Exercise prompt: Your task is to extract the lines from the one holding "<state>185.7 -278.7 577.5" through the end of the material. Set them down exactly and add nothing.

Information supplied:

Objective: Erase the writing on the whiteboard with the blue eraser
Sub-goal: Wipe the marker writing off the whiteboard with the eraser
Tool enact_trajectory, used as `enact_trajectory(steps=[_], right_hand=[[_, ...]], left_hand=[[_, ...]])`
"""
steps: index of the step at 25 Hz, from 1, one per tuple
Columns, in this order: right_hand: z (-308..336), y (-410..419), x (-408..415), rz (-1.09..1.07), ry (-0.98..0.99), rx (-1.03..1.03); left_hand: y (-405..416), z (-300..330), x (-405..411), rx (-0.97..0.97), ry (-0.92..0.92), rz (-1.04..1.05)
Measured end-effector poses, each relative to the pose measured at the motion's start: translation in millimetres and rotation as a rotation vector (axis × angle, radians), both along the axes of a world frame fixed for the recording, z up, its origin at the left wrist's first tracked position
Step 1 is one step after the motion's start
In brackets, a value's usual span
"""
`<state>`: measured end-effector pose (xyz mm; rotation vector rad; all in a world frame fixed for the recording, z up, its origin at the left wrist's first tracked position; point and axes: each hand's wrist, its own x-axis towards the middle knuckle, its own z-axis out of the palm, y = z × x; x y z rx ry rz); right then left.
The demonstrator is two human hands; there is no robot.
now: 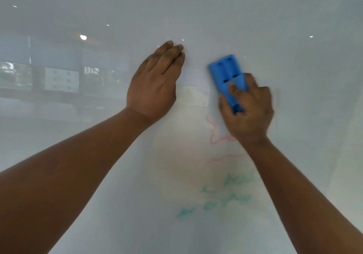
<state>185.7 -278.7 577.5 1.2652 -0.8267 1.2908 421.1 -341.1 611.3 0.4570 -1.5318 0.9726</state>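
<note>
At the far left, a reflected row of windows (59, 76) and a bright ceiling light (83, 37) were mirrored in the glossy whiteboard (255, 17), which filled the whole view. Further right, the left hand (152, 88) was laid flat against the board, its fingers pressed together and pointed up and to the right, with nothing gripped in it. Just beside it, the blue eraser (227, 76) was held against the board, tilted with its upper end leaning left. The eraser's lower end was wrapped by the right hand (248, 110), whose fingers were curled closed around it; the hand was blurred. Below the eraser and partly covered by the right hand and wrist, smeared red writing (218, 137) was seen, with a wavy red line under it. Lower still, between the two forearms, blurred green writing (222, 196) was spread over several lines and could not be read.
</note>
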Motion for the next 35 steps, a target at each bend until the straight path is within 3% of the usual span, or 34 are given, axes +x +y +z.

Result below:
<state>185.7 -278.7 577.5 1.2652 -0.8267 1.2908 421.1 -341.1 611.3 0.4570 -1.5318 0.9726</state>
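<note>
At the far left, a reflected row of windows (59, 76) and a bright ceiling light (83, 37) were mirrored in the glossy whiteboard (255, 17), which filled the whole view. Further right, the left hand (152, 88) was laid flat against the board, its fingers pressed together and pointed up and to the right, with nothing gripped in it. Just beside it, the blue eraser (227, 76) was held against the board, tilted with its upper end leaning left. The eraser's lower end was wrapped by the right hand (248, 110), whose fingers were curled closed around it; the hand was blurred. Below the eraser and partly covered by the right hand and wrist, smeared red writing (218, 137) was seen, with a wavy red line under it. Lower still, between the two forearms, blurred green writing (222, 196) was spread over several lines and could not be read.
</note>
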Motion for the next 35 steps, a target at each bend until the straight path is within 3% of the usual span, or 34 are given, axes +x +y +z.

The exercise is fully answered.